> _TO DO_
Word for word, give again the lines of the material below, from the one holding "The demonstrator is" to the last, with nothing added.

> _SUPPLIED INFORMATION_

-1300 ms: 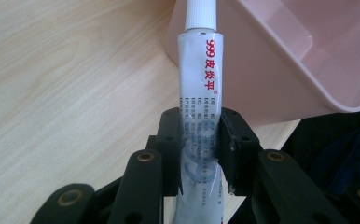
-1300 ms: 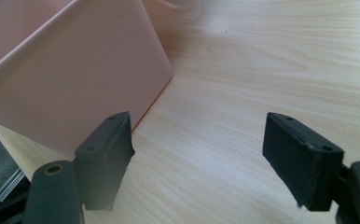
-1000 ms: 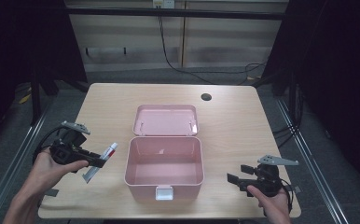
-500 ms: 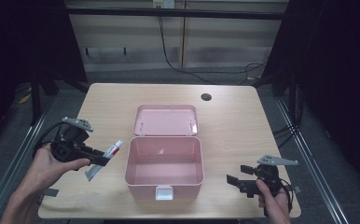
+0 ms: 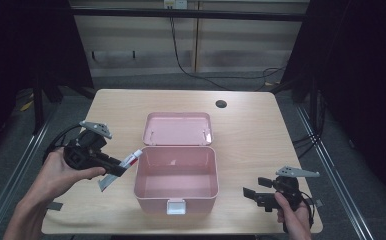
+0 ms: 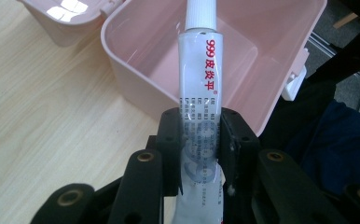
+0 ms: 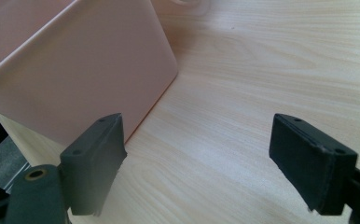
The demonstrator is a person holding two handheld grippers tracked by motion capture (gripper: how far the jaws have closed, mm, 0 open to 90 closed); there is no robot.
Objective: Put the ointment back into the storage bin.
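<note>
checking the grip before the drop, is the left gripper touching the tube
Touching. In the left gripper view, the left gripper's two black jaws press on both sides of the white tube, above the open pink box.

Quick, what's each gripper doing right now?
Left gripper: shut on the white tube.
Right gripper: open, holding nothing.

High view hangs above the near edge, facing forward and down over the whole tabletop (image 5: 261, 130). Left gripper view sits close, peering into the pink box (image 6: 262, 60); right gripper view stares low along that box's outer wall.
</note>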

> _REPLY_
The demonstrator is a person holding two handheld grippers tracked by motion capture (gripper: how far the jaws have closed, mm, 0 open to 90 closed); there is no robot.
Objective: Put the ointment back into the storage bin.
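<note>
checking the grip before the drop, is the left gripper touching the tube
Touching. In the left gripper view, the left gripper's two black jaws press on both sides of the white tube, above the open pink box.

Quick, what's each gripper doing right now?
Left gripper: shut on the white tube.
Right gripper: open, holding nothing.

High view hangs above the near edge, facing forward and down over the whole tabletop (image 5: 261, 130). Left gripper view sits close, peering into the pink box (image 6: 262, 60); right gripper view stares low along that box's outer wall.
</note>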

This concludes the response to the exercise.